Steady heat transfer through a pin fin is studied. Thermal conductivity, heat transfer coefficient, and the source or sink term are assumed to be temperature dependent. In the model considered, the source or sink term is given as an arbitrary function. We employ symmetry techniques to determine forms of the source or sink term for which the extra Lie point symmetries are admitted. Method of separation of variables is used to construct exact solutions when the governing equation is linear. Symmetry reductions result in reduced ordinary differential equations when the problem is nonlinear and some invariant solution for the linear case. Furthermore, we analyze the heat flux, fin efficiency, and the entropy generation.

1. Introduction

Fins play an important role in increasing the efficiency of heating systems which is achieved by increased (extended) surface area. In particular, fins are used in power generators, air conditioning, semiconductors, refrigeration, cooling of computer processor, exothermic reactors, and many other devices in which heat is generated and must be transported. Theory, solutions and applications of problems on extended surfaces may be found in texts such as [1].

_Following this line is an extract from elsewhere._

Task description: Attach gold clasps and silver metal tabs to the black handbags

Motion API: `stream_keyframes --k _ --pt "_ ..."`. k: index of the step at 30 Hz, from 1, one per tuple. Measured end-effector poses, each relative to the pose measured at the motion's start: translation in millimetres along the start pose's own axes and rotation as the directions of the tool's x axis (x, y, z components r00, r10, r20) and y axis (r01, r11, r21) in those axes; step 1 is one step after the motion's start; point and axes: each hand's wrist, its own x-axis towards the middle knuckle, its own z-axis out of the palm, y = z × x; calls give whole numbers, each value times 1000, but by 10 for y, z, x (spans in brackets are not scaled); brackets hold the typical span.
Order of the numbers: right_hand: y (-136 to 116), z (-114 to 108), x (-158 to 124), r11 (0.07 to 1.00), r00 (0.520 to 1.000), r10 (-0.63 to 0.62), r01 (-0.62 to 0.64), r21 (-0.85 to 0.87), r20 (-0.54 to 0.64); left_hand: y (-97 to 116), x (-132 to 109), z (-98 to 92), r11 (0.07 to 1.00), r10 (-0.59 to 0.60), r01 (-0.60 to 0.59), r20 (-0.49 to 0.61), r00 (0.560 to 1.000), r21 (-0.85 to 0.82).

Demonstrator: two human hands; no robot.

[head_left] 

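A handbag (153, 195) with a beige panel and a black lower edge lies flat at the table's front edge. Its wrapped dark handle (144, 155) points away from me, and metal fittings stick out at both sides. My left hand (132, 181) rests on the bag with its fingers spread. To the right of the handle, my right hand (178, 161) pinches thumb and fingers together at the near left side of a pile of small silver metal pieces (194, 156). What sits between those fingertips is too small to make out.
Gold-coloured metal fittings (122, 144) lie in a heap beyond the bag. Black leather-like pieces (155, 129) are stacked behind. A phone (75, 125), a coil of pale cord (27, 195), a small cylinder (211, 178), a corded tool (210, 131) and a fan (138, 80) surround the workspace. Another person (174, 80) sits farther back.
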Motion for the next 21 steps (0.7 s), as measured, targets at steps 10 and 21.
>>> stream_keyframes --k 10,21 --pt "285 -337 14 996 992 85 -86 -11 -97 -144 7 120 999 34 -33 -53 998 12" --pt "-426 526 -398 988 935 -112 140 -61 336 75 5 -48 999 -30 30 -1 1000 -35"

One-dimensional steady state numerical analysis have been considered, for example, by [2–5], and exact solutions were constructed via symmetry techniques in [6]. The transient one-dimensional fin problem has attracted sizeable interest from the Lie symmetry analysts (see, e.g., [7–11]). Two-dimensional transient analysis have been carried out for fins without heat source or sink in [12]. Solutions for two-dimensional fin models exist for the constant thermal conductivity (see e.g., [13–16]). Recently, heat transfer and entropy generation in two-dimensional orthotropic pin fin has been studied in [17]. In [18], the authors combined the Laplace transformation and the finite difference methods to determine solutions for the two-dimensional pin fins with nonconstant base heat flux. A search for exact and numerical solutions for heat transfer in extended surfaces continues to be of scientific interest. perhaps the interest is instilled by frequent encounters in many engineering applications. To cite a few, some other contributions of heat flow particularly in pin fins may be found, for example, in [19, 20].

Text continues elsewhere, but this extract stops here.